朝起きる、寝ぐせの髪を水道水で濡らし、何とか体裁を整え、女性はお化粧。ゴミ出しをして、ちょっと部屋は汚れているけど、まあ仕方ない。朝になって、着る服がなかったりするのもよくあること。慌ててアイロンをかける。子どもがいればもっと慌ただしい。自分のことは二の次。まずは子どもにご飯を食べさせ、保育園や幼稚園、小学校まで送り出すまでは一苦労。自分の子どもだからといって思い通りにはならない。否、自分の子どもだからこそ上手く行かない。子どもを送ったら、そのまま職場へ。職場に行くのもなかなかの労力がいる。満員電車にいるだけで、ちょっと一仕事のような感じ。

 

職場についたら、メールチェックから今日のやることを整理して、気づいたらオフィスの喧騒の中に自分がいる。家の自分ではなく、職場の自分。色々理不尽もある。距離感も大切。友達でもないし、かといって仲が悪くなるのは避けたい。

適度な態度で適度なコミュニケーションを行う。人間が介在するから、どうやっても自分の思い通りにはならない。

だけど、仕方がないと、頭の中を言葉が反芻する。

 

上司に怒られる。反発したくてもそれはできない。職場の空気は崩れる。ふとした時の相手の表情、言葉の節々に~もしかして、という疑念も生じる。頭で振り払って、またパソコンと向き合う。

 

ちょっとした時に職場で笑い声が出る。そんな時はふっと力が抜け、人間っぽいな、と感じる。でも定時までは職場で仕事をすることが第一目標。とりあえず何事もなく定時まで、退勤までの時間を過ごすことが最も良いこと。

 

家に帰って家族の顔を見ると、ああ、皆今日も頑張って一日を過ごしたな、良かったとふとこれまでの大変さが肩から下りる。
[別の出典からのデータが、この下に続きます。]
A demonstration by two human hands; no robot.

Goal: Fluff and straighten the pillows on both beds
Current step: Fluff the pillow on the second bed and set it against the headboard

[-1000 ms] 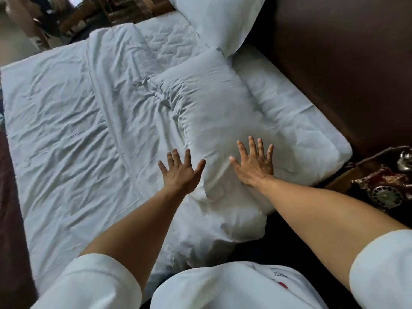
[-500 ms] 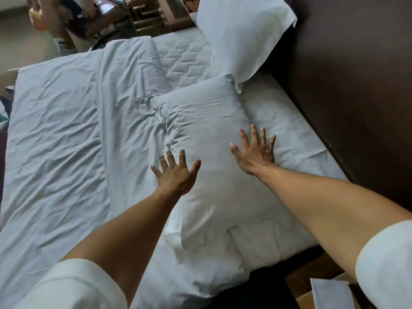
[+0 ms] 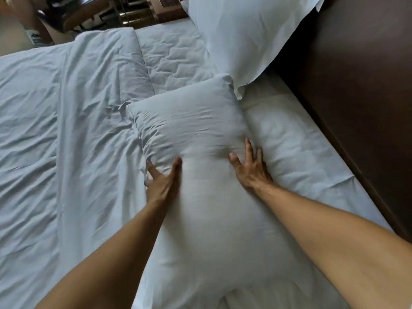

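Note:
A long white pillow (image 3: 196,121) lies lengthwise on the bed, running away from me. My left hand (image 3: 163,182) presses against its left side, thumb on top and fingers spread down the flank. My right hand (image 3: 250,167) presses its right side, fingers sunk between the pillow and the sheet. The pillow is pinched in between both hands, which squeeze it rather than lift it. A second white pillow (image 3: 245,30) leans upright against the dark headboard (image 3: 352,85) at the far end.
A rumpled white duvet (image 3: 66,130) covers the left of the bed; bare quilted mattress (image 3: 174,54) shows beyond the pillow. Dark wooden furniture and a person's legs (image 3: 29,25) are at the top left, past the bed.
Both hands moved forward and down from hovering with spread fingers to pressing into the pillow's two sides. The view moved closer over the bed.

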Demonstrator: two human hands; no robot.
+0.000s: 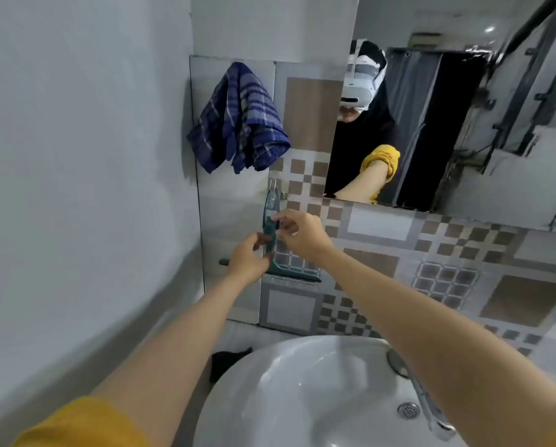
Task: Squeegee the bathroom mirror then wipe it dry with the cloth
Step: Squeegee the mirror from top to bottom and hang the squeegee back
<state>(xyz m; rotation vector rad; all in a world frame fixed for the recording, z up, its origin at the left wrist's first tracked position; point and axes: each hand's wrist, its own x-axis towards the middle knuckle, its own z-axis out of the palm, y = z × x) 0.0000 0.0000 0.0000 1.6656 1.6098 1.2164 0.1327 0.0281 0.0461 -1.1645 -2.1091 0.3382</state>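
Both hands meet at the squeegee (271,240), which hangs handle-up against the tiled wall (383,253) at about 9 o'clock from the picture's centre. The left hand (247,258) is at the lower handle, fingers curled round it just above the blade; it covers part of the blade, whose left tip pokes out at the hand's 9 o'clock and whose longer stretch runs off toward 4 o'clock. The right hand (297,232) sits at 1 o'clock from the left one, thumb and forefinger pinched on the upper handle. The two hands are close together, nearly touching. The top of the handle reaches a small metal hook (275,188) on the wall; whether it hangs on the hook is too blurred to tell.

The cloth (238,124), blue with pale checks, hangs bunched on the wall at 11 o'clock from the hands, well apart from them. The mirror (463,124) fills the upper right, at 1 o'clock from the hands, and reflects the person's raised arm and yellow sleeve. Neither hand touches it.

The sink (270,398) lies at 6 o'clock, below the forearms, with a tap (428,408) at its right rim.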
だけど束の間。家事や子どもの世話、寝かしつけ、風呂と食事ちょっとのテレビでもう時間切れ。また床に入る。

 

何のために働くのか。家族のためか。家族を養うためのお金は本当にそれくらい必要か。人間を活かすお金はそれほど必要だろうか。何気ない日常を少しでも続けたい、そんな想いを持って人は働く。

 

この日常は本当に私たちが得たいと思っている日常でしょうか。

私たちは頑張れば報われる、そういう信念の基に日々を生きます。そうやって教えられてきました。ですが、その頑張りは、その努力は本当の意味で自分というものを豊かにしているものなのでしょうか。

理想的な生活と思える洗練された情報は本当にそうでしょうか。ただ、事象の一端を切り取っているだけなのではないでしょうか。

 

お金というわかりやすい形は私たちに安心感を与えます。自分の未来を保証するもの、そう感じます。

その未来は本当に自分が望む未来でしょうか。

 

今が過去から見た未来だとしたら、その今はあなたの願いを叶えているのだろうか。

あなたという人間は本当に今を生きてるだろうか。

あなたは最近、心の底から笑顔になったことがあっただろうか。

 

仕事をする以前に私達は一人一人の人間である。不完全さが人間を作ります。

もっともっと人間らしくていい。自分という人間のあるがままの姿に向きあってもいい。

 

大人はそんなに強がらなくてもいい。

子ども達が本当になりたい大人は強い人間ではなく、弱くも、強い人間なはずだ。